## WORK ORDER
Print, in exact form, the lines below from the one containing "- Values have" through the one containing "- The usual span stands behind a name", and omit all others.
RECORDS TO USE Block Start
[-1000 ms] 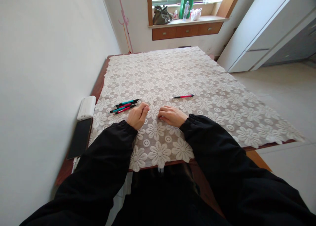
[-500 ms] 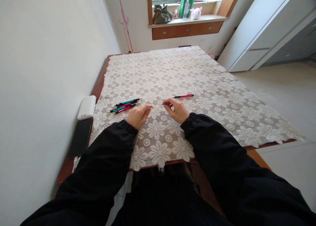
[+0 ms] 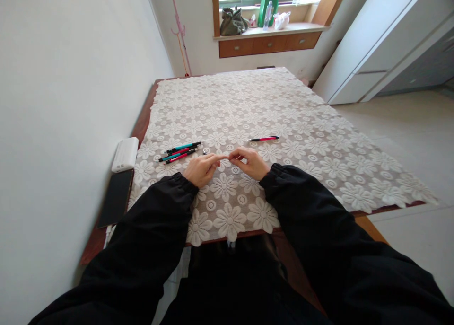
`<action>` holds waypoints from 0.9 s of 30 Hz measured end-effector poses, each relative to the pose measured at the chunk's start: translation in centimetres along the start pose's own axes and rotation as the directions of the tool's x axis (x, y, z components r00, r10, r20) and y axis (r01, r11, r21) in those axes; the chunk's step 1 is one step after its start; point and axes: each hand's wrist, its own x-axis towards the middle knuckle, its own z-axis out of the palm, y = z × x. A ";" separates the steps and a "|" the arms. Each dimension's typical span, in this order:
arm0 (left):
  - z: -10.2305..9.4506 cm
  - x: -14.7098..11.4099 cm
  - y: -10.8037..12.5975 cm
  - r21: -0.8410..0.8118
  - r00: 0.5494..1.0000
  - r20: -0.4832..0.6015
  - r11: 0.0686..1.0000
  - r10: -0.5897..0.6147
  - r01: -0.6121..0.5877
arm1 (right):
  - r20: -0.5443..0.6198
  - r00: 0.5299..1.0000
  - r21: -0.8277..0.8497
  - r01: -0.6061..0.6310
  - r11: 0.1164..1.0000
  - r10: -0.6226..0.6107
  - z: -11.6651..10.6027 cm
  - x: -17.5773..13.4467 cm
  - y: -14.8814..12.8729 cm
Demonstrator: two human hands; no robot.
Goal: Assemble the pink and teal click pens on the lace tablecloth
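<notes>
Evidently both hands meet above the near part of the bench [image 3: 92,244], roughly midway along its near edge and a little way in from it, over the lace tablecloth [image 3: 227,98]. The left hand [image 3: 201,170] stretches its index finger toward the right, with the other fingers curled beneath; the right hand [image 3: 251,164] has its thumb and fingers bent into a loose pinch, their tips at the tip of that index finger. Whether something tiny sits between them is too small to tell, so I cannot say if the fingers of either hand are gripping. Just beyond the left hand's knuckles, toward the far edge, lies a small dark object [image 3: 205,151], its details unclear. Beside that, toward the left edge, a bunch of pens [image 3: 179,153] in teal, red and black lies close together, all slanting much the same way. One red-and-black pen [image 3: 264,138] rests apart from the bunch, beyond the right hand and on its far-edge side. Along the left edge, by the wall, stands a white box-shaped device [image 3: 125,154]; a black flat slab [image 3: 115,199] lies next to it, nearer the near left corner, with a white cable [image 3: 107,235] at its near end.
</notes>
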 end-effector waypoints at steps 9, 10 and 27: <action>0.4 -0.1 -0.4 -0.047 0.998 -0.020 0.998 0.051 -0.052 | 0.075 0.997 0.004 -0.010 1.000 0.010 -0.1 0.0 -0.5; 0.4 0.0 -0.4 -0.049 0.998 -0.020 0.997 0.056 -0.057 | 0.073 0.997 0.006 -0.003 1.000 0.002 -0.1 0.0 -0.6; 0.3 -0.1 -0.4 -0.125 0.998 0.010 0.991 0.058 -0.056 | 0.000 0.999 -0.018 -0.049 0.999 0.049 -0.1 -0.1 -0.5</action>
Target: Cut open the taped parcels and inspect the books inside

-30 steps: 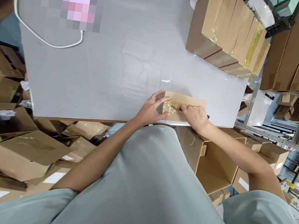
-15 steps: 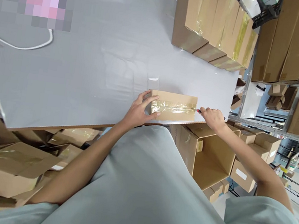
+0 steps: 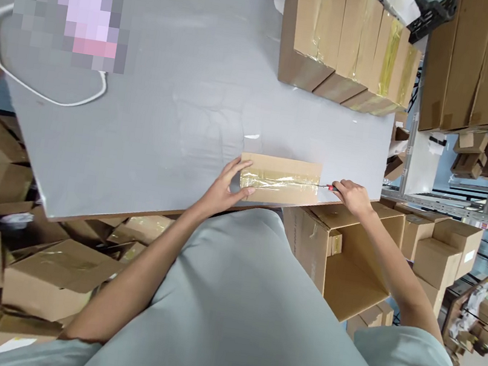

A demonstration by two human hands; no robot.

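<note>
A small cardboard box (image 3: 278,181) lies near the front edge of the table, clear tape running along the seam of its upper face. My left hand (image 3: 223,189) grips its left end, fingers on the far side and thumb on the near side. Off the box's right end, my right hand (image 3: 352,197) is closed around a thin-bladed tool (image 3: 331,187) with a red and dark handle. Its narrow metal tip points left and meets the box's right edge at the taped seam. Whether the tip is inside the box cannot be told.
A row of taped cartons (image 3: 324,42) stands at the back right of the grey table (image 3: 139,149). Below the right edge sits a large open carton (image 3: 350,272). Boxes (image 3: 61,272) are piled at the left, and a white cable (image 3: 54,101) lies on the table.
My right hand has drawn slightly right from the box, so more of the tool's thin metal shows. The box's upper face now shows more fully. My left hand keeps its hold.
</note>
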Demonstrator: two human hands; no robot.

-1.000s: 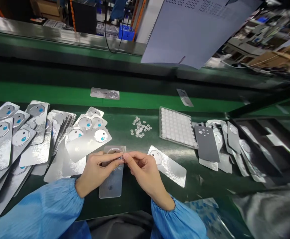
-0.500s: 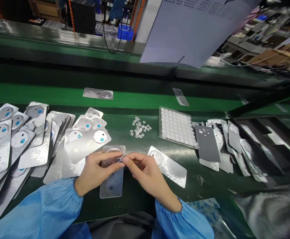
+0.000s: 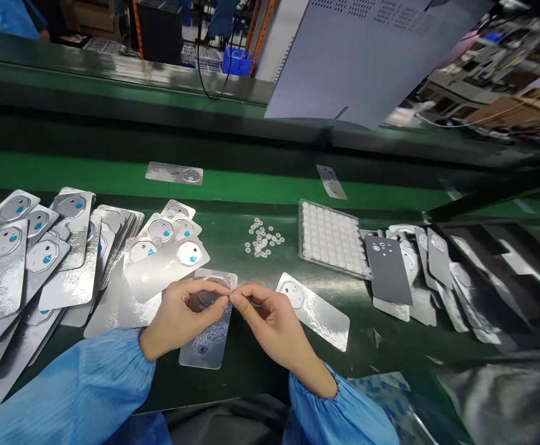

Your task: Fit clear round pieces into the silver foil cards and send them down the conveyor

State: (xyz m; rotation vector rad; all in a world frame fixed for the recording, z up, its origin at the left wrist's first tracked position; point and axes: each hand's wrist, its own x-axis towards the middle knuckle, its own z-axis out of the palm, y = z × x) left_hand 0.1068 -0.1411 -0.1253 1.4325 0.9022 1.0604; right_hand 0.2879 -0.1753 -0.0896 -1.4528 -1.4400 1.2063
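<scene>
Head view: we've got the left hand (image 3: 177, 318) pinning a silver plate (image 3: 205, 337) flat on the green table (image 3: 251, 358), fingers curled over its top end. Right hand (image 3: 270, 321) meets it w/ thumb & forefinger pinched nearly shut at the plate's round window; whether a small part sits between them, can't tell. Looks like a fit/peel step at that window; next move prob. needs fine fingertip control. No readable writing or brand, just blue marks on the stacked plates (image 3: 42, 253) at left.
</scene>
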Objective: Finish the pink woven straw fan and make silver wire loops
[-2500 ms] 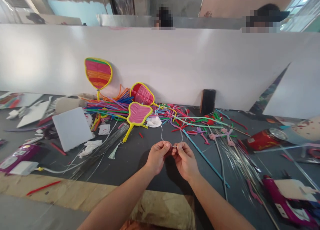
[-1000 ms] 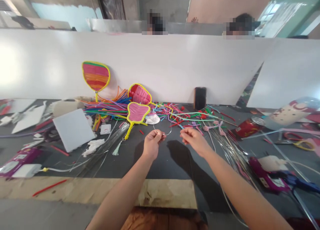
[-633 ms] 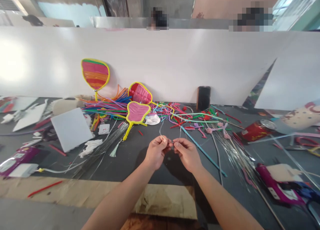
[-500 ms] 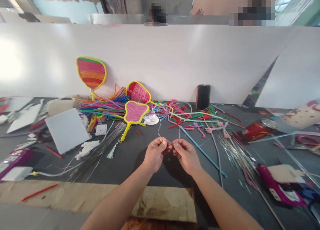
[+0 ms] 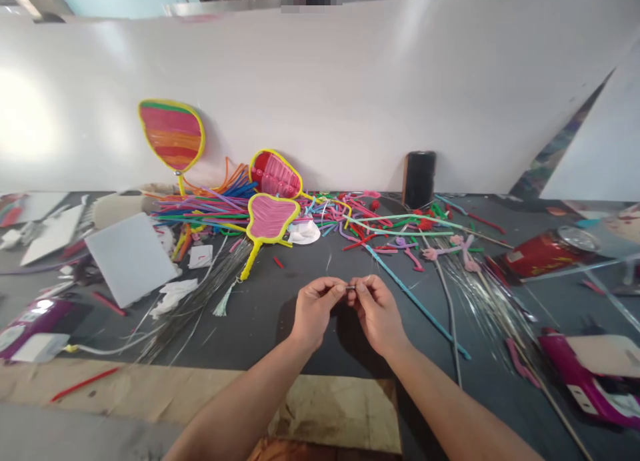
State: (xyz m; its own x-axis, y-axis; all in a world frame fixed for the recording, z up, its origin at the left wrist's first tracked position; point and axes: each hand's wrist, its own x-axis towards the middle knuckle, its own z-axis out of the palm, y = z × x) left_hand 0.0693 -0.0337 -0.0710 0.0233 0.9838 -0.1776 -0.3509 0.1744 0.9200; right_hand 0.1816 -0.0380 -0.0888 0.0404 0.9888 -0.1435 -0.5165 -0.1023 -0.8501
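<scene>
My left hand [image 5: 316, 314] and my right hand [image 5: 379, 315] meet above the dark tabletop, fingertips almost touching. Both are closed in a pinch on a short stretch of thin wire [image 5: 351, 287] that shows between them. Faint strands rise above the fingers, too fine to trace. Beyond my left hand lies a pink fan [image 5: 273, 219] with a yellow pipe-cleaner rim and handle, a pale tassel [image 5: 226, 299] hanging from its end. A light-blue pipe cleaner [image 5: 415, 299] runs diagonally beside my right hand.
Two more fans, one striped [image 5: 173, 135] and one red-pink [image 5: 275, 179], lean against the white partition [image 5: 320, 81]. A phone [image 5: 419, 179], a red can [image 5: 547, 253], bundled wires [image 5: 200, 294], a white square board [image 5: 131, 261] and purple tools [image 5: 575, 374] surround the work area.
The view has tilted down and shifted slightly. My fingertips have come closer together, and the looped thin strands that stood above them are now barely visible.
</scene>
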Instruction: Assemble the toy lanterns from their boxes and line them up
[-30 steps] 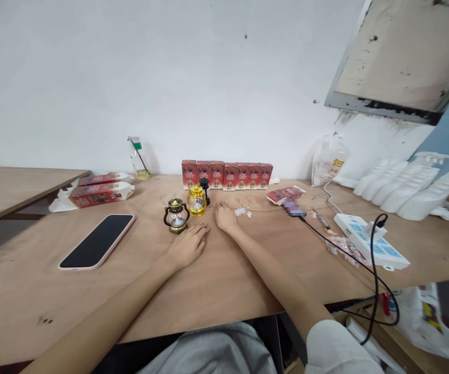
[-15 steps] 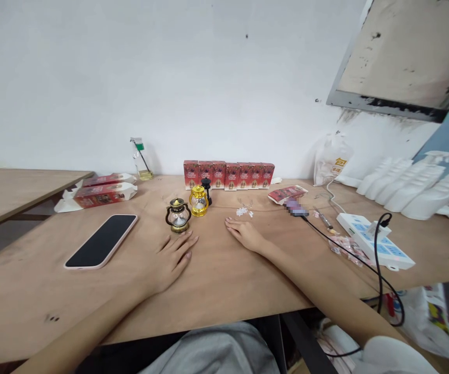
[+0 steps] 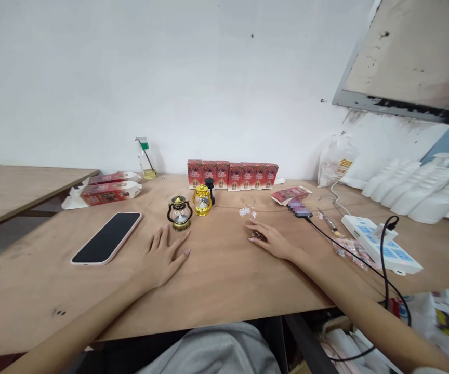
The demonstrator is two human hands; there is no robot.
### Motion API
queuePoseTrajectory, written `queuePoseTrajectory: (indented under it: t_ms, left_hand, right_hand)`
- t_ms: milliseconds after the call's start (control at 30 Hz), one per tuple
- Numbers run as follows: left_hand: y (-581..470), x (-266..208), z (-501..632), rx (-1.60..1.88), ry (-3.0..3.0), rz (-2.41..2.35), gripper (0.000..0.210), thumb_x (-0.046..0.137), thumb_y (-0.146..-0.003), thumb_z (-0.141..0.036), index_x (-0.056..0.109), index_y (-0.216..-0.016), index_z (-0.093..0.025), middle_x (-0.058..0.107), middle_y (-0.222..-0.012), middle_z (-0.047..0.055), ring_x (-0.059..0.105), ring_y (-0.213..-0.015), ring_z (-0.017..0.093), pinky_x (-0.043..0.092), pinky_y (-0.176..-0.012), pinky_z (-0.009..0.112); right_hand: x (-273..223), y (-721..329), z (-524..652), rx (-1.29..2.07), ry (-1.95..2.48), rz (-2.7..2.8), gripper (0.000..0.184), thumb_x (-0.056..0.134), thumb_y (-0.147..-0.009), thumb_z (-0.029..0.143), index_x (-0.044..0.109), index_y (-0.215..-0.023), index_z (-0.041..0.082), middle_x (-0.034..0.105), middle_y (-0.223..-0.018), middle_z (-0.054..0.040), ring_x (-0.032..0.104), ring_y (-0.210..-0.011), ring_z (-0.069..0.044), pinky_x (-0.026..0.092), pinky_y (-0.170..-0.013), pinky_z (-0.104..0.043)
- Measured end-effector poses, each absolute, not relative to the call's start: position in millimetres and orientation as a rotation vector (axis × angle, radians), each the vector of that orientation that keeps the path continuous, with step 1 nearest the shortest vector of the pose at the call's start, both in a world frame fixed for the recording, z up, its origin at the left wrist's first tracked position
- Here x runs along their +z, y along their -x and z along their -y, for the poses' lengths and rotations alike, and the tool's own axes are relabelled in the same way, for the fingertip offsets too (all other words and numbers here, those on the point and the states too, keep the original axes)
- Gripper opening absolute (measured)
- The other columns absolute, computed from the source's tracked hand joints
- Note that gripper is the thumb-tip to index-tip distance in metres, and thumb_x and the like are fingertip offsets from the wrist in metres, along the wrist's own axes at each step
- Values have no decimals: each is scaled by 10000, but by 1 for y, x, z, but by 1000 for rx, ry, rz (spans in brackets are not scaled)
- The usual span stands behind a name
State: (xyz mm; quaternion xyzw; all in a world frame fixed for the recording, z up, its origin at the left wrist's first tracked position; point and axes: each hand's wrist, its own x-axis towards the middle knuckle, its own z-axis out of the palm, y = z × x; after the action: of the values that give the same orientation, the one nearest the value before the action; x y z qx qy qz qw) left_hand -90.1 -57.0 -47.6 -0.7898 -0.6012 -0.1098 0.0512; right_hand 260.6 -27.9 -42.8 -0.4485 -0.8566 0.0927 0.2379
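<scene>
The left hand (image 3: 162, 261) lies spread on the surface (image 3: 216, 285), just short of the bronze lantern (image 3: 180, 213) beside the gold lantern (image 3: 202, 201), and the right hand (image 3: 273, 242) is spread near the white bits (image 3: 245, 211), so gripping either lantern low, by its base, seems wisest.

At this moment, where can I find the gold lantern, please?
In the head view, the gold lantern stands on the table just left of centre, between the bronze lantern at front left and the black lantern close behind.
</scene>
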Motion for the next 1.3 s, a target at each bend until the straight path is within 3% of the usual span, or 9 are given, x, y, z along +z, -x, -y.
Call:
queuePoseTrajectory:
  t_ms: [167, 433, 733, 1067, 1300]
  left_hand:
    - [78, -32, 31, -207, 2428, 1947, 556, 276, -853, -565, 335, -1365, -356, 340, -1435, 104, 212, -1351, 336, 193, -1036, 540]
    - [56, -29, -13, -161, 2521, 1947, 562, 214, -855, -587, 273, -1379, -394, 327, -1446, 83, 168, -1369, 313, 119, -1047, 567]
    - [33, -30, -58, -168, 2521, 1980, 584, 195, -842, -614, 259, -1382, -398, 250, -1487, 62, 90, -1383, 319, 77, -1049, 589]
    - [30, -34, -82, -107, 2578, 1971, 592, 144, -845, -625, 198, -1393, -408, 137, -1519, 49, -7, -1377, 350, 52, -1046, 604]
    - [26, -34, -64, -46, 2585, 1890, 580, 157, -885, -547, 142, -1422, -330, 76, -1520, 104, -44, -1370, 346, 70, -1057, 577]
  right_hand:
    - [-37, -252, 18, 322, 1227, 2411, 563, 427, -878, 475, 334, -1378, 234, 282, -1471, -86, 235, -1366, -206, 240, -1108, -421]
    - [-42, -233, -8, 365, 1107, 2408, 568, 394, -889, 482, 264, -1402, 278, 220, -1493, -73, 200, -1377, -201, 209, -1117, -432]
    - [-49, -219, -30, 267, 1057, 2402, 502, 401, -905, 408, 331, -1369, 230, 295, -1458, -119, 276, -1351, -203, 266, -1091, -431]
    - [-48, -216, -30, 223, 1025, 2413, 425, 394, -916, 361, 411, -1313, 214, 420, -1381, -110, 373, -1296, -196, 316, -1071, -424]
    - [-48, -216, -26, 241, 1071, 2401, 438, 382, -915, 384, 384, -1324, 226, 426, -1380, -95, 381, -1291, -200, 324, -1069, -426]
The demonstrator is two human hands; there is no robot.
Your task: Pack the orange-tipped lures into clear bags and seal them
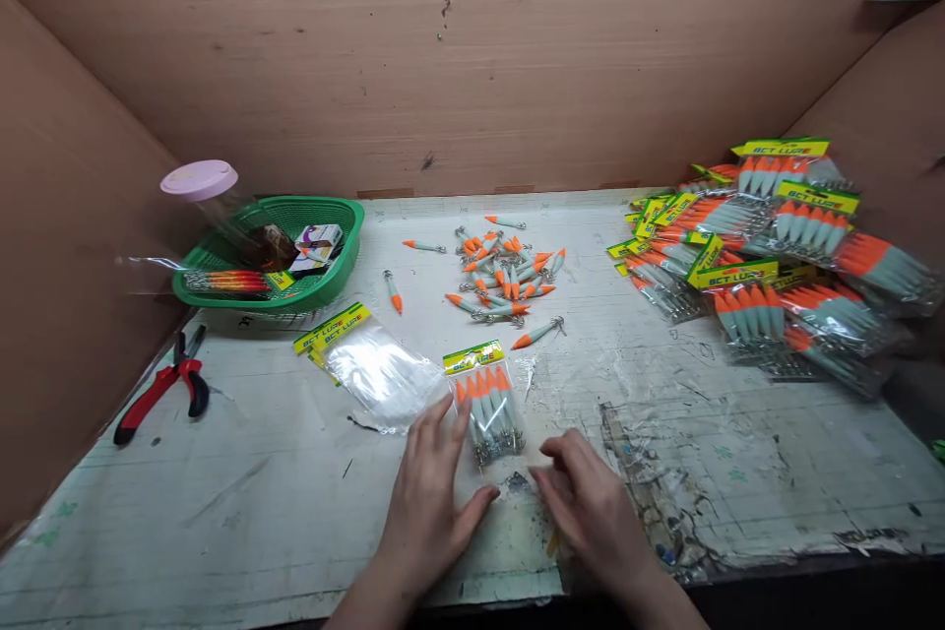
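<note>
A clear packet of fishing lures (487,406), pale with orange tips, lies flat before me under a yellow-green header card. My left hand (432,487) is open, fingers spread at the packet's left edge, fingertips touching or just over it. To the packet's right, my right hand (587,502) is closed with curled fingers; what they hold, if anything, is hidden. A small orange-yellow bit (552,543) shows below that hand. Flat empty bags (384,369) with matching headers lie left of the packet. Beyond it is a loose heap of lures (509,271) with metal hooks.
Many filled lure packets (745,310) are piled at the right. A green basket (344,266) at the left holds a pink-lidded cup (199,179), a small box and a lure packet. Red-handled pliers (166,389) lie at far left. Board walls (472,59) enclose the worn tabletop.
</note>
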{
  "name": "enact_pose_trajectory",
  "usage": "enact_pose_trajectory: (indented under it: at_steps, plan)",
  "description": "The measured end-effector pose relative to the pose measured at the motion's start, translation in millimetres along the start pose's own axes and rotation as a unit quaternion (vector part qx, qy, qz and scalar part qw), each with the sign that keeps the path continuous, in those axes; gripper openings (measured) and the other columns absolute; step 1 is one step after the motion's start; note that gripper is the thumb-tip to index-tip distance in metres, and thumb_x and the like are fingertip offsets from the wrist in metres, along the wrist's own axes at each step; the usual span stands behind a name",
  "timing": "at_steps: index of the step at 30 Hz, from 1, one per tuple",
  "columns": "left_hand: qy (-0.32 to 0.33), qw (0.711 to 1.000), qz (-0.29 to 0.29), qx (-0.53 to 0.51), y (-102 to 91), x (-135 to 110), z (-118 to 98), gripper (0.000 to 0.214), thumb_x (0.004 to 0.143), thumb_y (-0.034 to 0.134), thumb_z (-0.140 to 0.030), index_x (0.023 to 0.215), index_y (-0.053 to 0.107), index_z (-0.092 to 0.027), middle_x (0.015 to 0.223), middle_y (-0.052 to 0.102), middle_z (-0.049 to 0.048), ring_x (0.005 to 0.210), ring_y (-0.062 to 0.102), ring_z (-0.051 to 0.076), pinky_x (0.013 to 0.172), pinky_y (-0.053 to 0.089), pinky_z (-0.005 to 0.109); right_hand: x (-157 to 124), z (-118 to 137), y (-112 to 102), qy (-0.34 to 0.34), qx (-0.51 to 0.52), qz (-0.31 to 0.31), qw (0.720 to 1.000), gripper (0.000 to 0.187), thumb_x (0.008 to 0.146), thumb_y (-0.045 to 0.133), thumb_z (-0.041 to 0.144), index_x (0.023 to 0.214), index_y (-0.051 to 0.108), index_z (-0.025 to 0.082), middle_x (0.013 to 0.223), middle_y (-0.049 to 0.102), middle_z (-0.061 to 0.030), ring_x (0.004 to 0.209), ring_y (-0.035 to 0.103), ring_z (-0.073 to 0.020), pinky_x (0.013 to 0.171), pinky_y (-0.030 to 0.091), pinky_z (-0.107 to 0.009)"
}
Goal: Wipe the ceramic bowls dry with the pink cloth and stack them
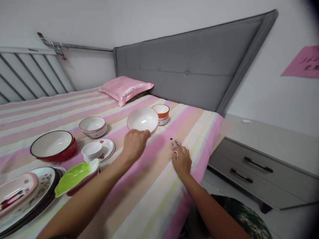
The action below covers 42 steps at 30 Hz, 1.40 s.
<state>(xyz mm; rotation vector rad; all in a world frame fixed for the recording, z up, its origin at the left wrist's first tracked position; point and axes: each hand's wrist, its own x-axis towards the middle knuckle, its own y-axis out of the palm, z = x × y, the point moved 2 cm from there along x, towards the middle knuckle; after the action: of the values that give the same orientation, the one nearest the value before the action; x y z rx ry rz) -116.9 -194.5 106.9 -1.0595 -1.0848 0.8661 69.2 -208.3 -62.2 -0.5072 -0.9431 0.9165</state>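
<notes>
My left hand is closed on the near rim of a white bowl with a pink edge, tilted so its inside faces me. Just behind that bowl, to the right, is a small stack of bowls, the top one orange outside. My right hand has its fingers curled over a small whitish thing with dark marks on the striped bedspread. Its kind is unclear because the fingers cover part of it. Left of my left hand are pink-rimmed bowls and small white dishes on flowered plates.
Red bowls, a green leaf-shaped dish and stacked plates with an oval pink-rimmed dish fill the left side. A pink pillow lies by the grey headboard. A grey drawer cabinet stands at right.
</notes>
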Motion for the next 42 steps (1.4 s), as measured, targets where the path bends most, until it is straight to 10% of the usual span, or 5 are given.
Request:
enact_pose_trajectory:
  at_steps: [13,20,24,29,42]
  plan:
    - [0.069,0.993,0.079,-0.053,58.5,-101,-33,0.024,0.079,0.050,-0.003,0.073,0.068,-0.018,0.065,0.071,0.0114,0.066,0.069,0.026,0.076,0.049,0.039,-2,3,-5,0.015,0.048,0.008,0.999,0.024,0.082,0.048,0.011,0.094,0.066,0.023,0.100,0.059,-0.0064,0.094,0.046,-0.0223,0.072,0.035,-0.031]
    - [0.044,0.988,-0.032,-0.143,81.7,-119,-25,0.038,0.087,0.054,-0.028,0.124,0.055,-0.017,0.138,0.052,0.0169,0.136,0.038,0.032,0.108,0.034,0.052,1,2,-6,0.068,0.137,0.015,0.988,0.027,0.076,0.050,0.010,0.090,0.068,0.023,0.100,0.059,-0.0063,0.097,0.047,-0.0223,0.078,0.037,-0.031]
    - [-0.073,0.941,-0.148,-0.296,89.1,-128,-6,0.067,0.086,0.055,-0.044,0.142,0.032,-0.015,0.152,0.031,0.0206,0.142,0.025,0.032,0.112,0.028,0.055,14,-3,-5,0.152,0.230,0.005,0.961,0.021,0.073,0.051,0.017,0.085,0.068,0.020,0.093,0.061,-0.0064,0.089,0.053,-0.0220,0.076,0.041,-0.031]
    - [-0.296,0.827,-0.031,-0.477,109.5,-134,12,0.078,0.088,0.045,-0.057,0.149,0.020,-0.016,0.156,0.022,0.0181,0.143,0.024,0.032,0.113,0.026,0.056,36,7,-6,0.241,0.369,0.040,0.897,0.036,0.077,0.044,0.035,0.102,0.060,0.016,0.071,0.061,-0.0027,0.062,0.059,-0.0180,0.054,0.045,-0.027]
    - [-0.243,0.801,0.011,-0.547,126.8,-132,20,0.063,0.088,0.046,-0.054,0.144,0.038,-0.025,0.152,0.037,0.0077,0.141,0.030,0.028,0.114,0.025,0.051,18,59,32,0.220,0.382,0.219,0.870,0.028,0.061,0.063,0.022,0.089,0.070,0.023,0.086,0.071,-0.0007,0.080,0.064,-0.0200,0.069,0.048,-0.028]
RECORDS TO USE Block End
## TASK RESULT
- Values have no decimals: each is scaled by 10000, but by 1 for y, x, z, but by 1000 for rx, ry, rz (spans in brackets are not scaled)
- The usual span stands behind a name

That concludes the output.